And then, so I'm trying to think, okay, well, what are the pressures that could push someone to decide they need to cooperate on AI? There's more public pressure around AI than I think people give a credit for. OpenAI is signing licensing contracts right and left, not because they have to, but because of public pressure. Now, some of that pressure is the law might come someday, so let's get ahead of it. But a lot of it is just wanting to combat the potential threat
uh, perception that they are unfair to artists or unfair to publishers. So I don't think it's impossible. I'm just not sure which pressures on which players push them to cooperate. Uh, the W3C happened because it started that way before the companies got in. And I was like, Oh, so was there an analog, an analog for that with, uh,
AI and it's like, yeah, it was called open AI. It was started as an independent nonprofit foundation to kind of be that keeper of that flame. And now it has become something else. Yeah.
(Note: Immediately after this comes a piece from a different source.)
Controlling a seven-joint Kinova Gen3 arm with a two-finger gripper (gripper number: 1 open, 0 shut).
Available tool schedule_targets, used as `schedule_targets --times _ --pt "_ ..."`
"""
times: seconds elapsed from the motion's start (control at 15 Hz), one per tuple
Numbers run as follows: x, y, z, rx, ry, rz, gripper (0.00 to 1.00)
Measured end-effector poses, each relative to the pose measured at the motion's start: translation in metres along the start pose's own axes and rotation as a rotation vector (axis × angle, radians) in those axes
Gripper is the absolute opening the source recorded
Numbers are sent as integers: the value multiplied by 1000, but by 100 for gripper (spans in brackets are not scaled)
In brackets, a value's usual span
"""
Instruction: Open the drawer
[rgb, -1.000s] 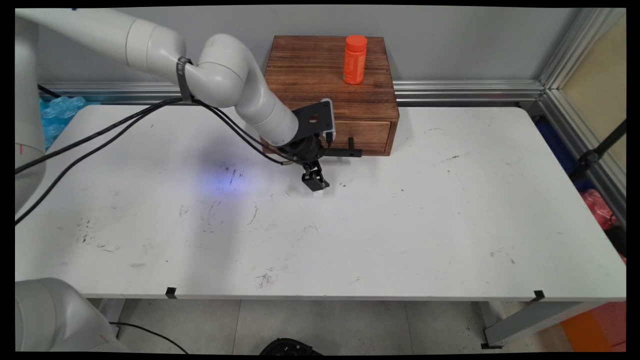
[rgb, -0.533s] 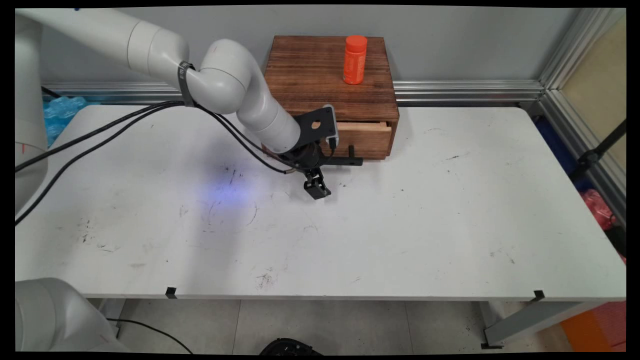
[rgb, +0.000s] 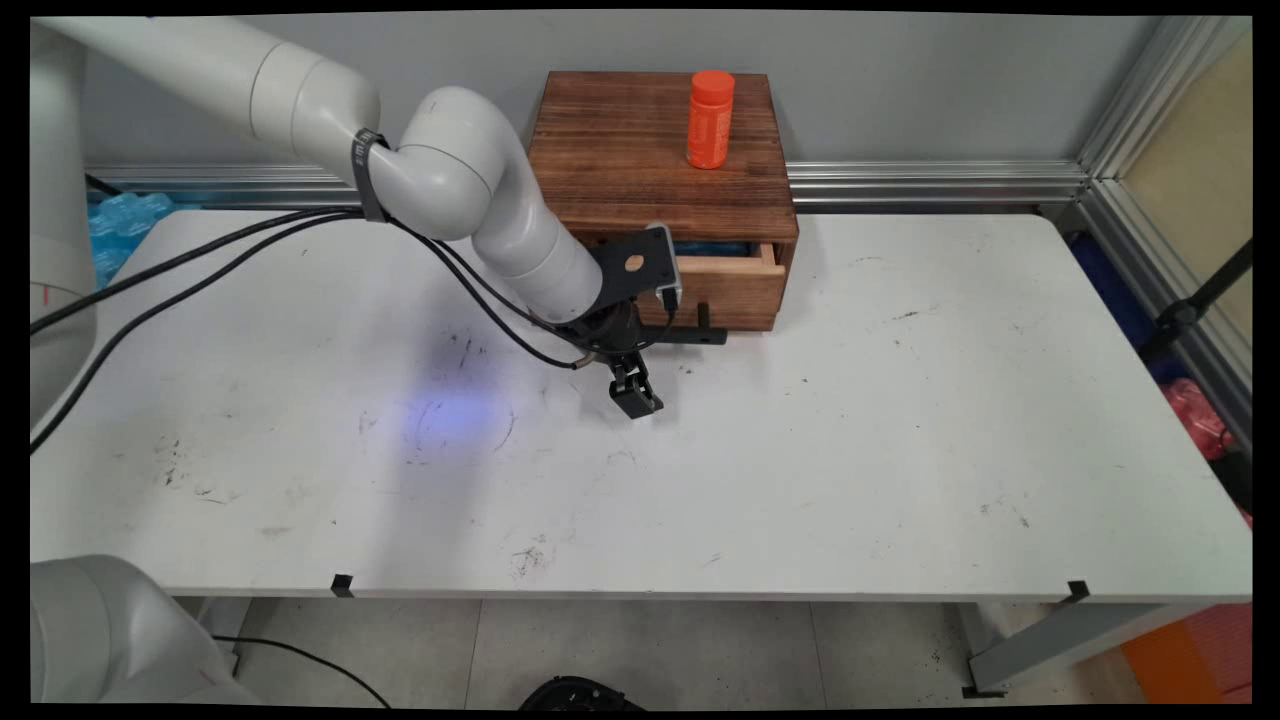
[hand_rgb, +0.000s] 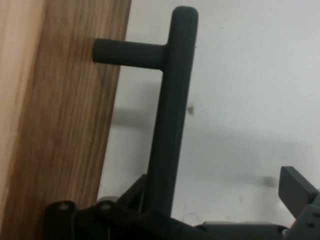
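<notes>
Reaching in from the upper left of the frame, the white arm (rgb: 480, 200) brings its black gripper (rgb: 648, 365) down to the front of a wooden box (rgb: 650, 140) at the top centre of the main view. The box stands at the back of the white table (rgb: 800, 450), against the wall. Its drawer (rgb: 725, 280) sticks out a little from the box front, and something blue (rgb: 715, 247) shows in the gap above it, too hidden to name.

A black bar handle (rgb: 695, 333) stands off the drawer front, and the gripper is right at its left end. One finger (rgb: 635, 395) points down and toward the lower centre of the frame, just above the table.

In the hand view the handle (hand_rgb: 170, 130) runs from the top of the frame down into the gripper (hand_rgb: 220, 220) linkage at the bottom, with the drawer front (hand_rgb: 60, 125) filling the left side. A fingertip (hand_rgb: 297, 192) at the lower right stands well clear of the bar, so the fingers are spread apart and not clamped on it.

An orange bottle (rgb: 710, 118) stands upright on top of the box, toward its right rear. Black cables (rgb: 200, 280) hang from the arm toward the left edge.
</notes>
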Motion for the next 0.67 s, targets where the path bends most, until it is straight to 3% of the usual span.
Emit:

But all been surprising. I wouldn't be shocked if he just started it one day. You kind of never know what that guy's going to do. Yeah. And those are all, I have to acknowledge those are all excellent points. It's actually not like me to be so hopeless to be like, I don't think anyone's going to do this and it's never going to happen. And to your exact set of points, open AI did abandon its plan to become a for-profit structure. And then, like you said, start signing those licensing deals and also, uh,
The public lack of trust in AI is genuinely astonishing as a cultural force. Yeah, it is strong. Like, it is super strong. Super strong. And I said, you know, I don't, look, I don't trust Sam Altman one tiny iota. But then again, you never know what he's going to do.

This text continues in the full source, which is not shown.